I appreciate your support!

-Mickey

"ETHICAL" TAXIDERMY - A (REALLY LONG) DISCUSSION

“Ethical taxidermy”
“Ethically sourced”
“All work is ethical”

I see these types of labels in the captions of photos, in the website biographies of taxidermists, and stamped across the tops of the Instagram profiles of people who deal with dead animals in many senses. Taxidermy, bones, wet specimens, and other animal products are becoming increasingly trendy. Everywhere you look, from your favorite bar to popular blogs to Pinterest boards, there are dead animal products. Taxidermy is also a somewhat sensitive topic due to the fact that taxidermists obviously deal with dead animals, so labels have been invented to describe the acquisition of specimens in order to make buyers feel better about their purchases. When I was first starting out I used this label myself, until I realized that its implications didn't quite make sense.

The problem with labels like “ethical” is that there is no authority in place to hold taxidermists accountable for moral conduct.
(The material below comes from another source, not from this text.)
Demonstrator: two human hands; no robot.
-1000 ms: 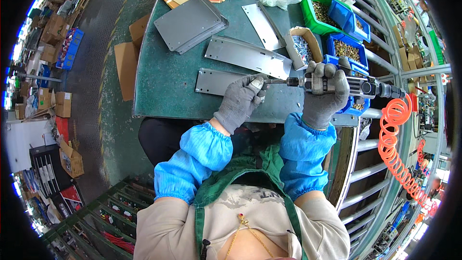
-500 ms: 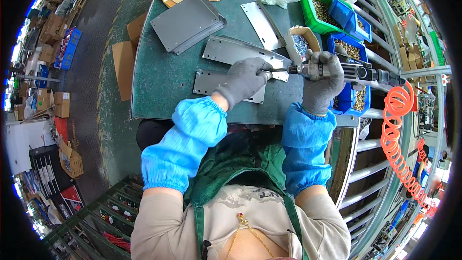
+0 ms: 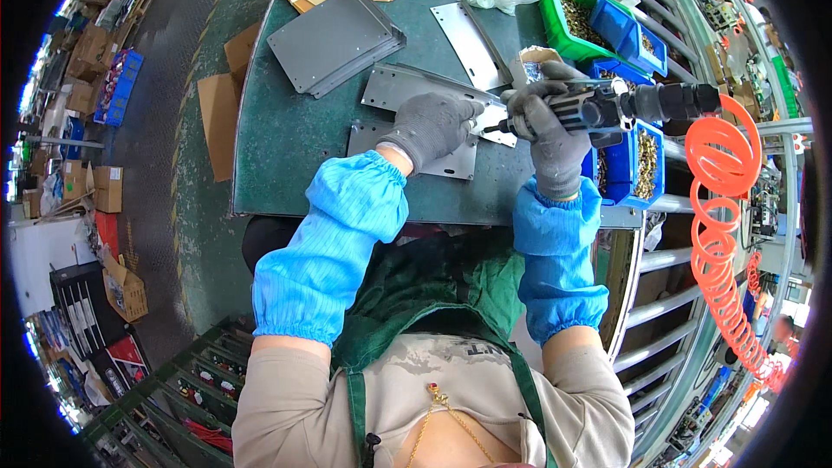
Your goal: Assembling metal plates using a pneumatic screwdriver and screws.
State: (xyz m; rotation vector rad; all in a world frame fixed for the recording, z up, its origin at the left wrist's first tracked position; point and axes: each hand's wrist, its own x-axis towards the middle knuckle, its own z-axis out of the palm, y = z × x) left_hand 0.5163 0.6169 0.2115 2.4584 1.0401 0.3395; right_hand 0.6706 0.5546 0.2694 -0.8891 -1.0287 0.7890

There is a broad range of opinions on what constitutes “ethical taxidermy” and what doesn’t. I have my own opinions, as someone who has been a part of this industry for a handful of years, and I will share it further down the line - but I wanted to see what other people thought. I put an open call for opinions on my Instagram account and on my Facebook page. The people who responded were from all kinds of backgrounds, taxidermists and not, from a broad spectrum of cultures, male and female, of all ages. The common factor is that they all have an interest in taxidermy, which means that they all had an interpretation of what “ethical” taxidermy means to them.

So - what does the phrase “ethical taxidermy” imply, exactly? There are a lot of ideas. The most common notion, shared by fourteen of my commenters, is that the animal was not killed for the purpose of taxidermy or to become a trophy. Let’s explore some of the common ways that the clients of mainstream taxidermists acquire their specimens - hunting, trapping, and farming.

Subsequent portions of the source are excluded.